Тот подвал, забравший у меня добрую треть жизни, очень резко и категорично разделил её остатки на «до» и «после». До сих пор я понимал это только разумом; воспоминания о прошлом были, но блеклые и потрёпанные, как старая магография. А сейчас, прижимая к себе податливое тело женщины, очень горячо и искренне ответившей на мой странный порыв, я чувствовал, будто очнулся только теперь. Многочисленные удивительно яркие и живые эмоции, как и предсказывал мудрый Тахир, затопили совершенно шокированный и деморализованный, отвыкший от подобного разум. Рассудок будто оцепенел, или даже куда-то сбежал, отказываясь участвовать во всём происходящем, оставляя меня во власти чувств.
И самым основным из них было удовольствие, близко граничащее с настоящей эйфорией, похожее на ту степень алкогольного опьянения, когда всё легко и радостно, и в мире не существует никаких проблем и трудностей.

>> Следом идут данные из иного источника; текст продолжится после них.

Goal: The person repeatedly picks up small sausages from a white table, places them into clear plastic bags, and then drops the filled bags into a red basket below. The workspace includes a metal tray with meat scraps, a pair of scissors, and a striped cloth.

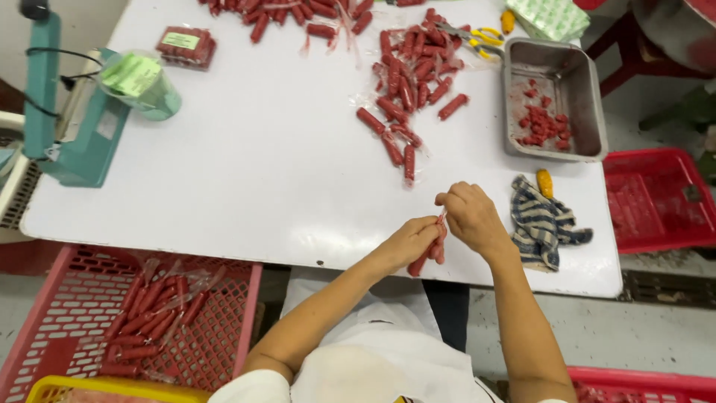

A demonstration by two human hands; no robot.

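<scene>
Prob. food-packing workshop: sausages (406,101) piled on table (261,164), crates (216,328), sealer (71,112).

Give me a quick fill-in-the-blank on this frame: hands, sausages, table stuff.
1. The left hand holds a bunch of red ____ at the near edge of the white table.
2. The right hand pinches the top of that bunch, beside a striped ____.
3. The metal tray at the table's right holds small red ____ .
4. The yellow-handled ____ lie beyond the loose sausages.

Missing words: sausages; cloth; pieces; scissors
</scene>
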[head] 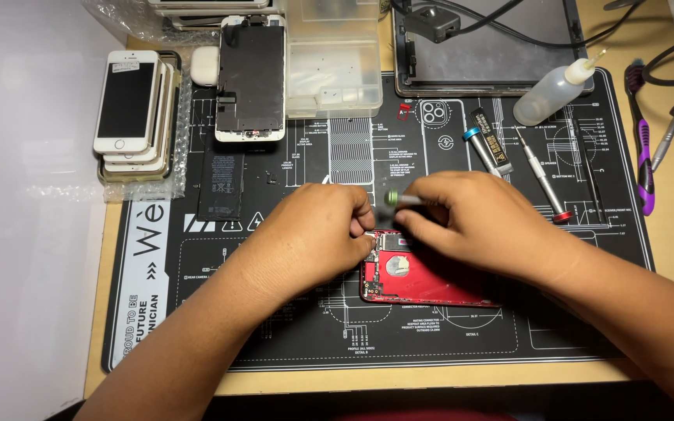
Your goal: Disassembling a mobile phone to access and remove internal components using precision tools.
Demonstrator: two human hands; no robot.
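You've got a red phone shell (431, 284) on a black mat (571, 312) covered in white line diagrams. The screwdriver (407, 199) in your right hand has a green cap. Up left, the phone stack (130, 109) is white and gold with black screens. The brush (643, 140) is purple and black, the bottle (555, 92) milky white, the tabletop (665, 234) pale wood.

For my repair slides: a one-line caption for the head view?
Left hand steadies an opened red phone while right hand works a screwdriver into it.
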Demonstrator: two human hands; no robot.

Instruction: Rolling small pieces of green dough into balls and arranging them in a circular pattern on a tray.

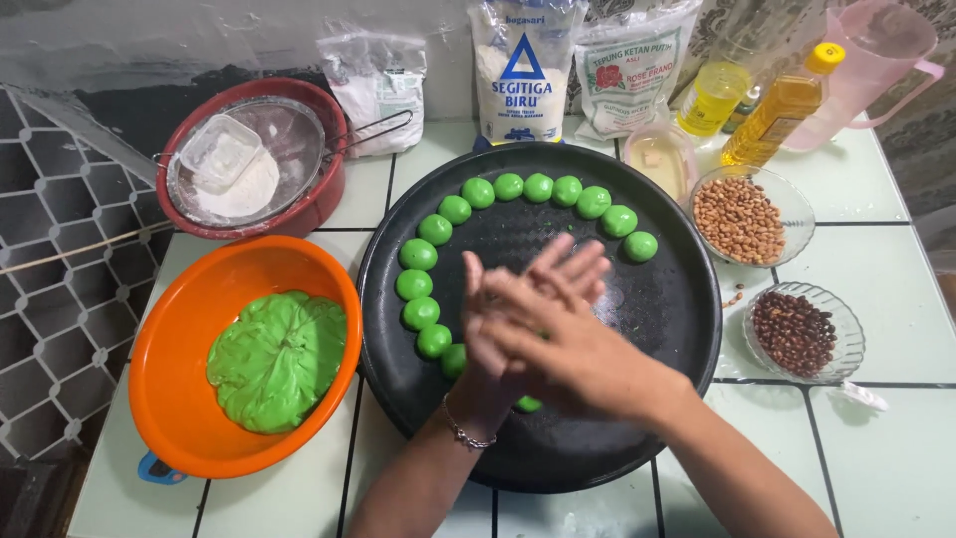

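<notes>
- Green dough balls [435, 229] lie in an arc on the round black tray [677, 299], curving from the far side of the hands round to their left, with the nearest balls partly hidden under the left wrist.
- Both hands hover over the middle of the tray, pressed palm to palm: the right hand [558, 344] lies flat on top, fingers stretched out, and the left hand [488, 334] sits beneath it, fingers pointing away.
- Whether a piece of dough sits between the palms I cannot tell; the hands cover that spot.
- One green ball [528, 403] peeks out just below the hands, on the tray.
- Left of the hands, touching the tray's edge, stands an orange bowl [169, 399] holding a flattened mass of green dough [277, 361].
- Farther off to the left, a red bowl [324, 194] carries a sieve with flour [244, 189].
- Right of the hands, off the tray, sit a glass bowl of pale peanuts [739, 217] and a glass dish of dark red beans [794, 331].
- Beyond the tray stand flour bags [523, 70], an oil bottle [777, 110] and a pink jug [866, 60].
</notes>
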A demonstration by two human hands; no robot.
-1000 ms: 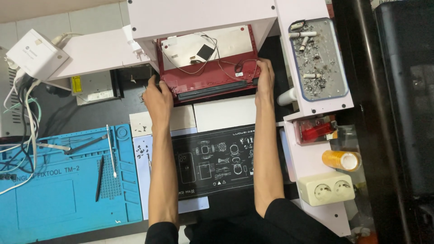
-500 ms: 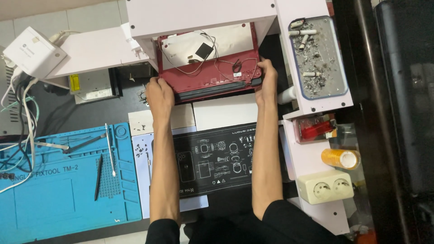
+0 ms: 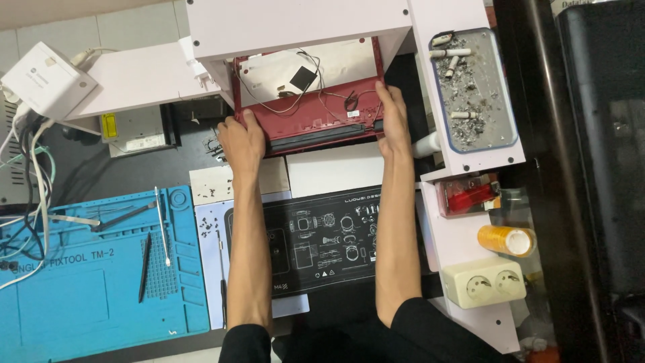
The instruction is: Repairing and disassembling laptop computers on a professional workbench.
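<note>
Far left: white square box [image 3: 46, 82] on the shelf. Beside it, yellow label [image 3: 107, 126] on a grey metal drive [image 3: 134, 131]. No screens.

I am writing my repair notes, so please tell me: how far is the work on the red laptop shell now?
Done: the red shell is stripped, with loose wires and bare inner panel exposed. In hand: the left hand and right hand grip its two ends at the shelf opening. Left: the shell sits only partly under the shelf; the tools lie unused on the blue mat.
</note>
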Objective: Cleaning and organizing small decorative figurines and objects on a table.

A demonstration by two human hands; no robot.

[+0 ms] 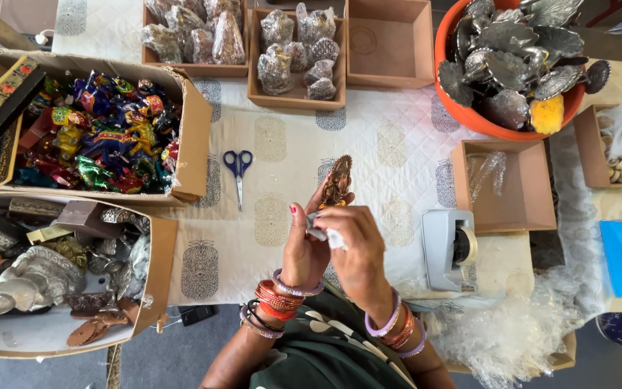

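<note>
Both of my hands are raised together over the near edge of the quilted white cloth [390, 144]. My left hand [304, 248] grips a small bronze-coloured figurine [337, 181] that sticks up above my fingers. My right hand [358, 248] is closed against it and pinches a scrap of white wrapping [334, 238] at the figurine's base. Bangles ring both wrists.
Blue-handled scissors [237, 167] lie on the cloth. A grey tape dispenser [449, 248] stands right. Cardboard boxes hold colourful figurines [102, 133], silver items [30, 277] and wrapped pieces [300, 50]. An orange tub [469, 115] holds metal leaves. Clear plastic wrap [512, 335] bunches at lower right.
</note>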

Да их сейчас действительно не существовало. Было доверчиво льнущее и будто окутывающее со всех сторон тепло чужого тела и чужих чувств, так удивительно похожих на мои собственные. Были тесные и очень искренние объятья. Было желание; удивительное, странное желание жить, чувствовать всё это вечно, желание пить вкус нежных губ и, наконец, желание раствориться в этих ощущениях полностью, без остатка, смывая ими всю грязь и все разочарования человеческого бытия.
Только боги знают, чем бы это всё закончилось, если бы не звонкий уверенный бой часов, разбудивший, кажется, нас обоих. Навалилось ощущение непонятной обречённой опустошённости, мерзкой вязкой слабости и безразличия. Своего рода похмелье.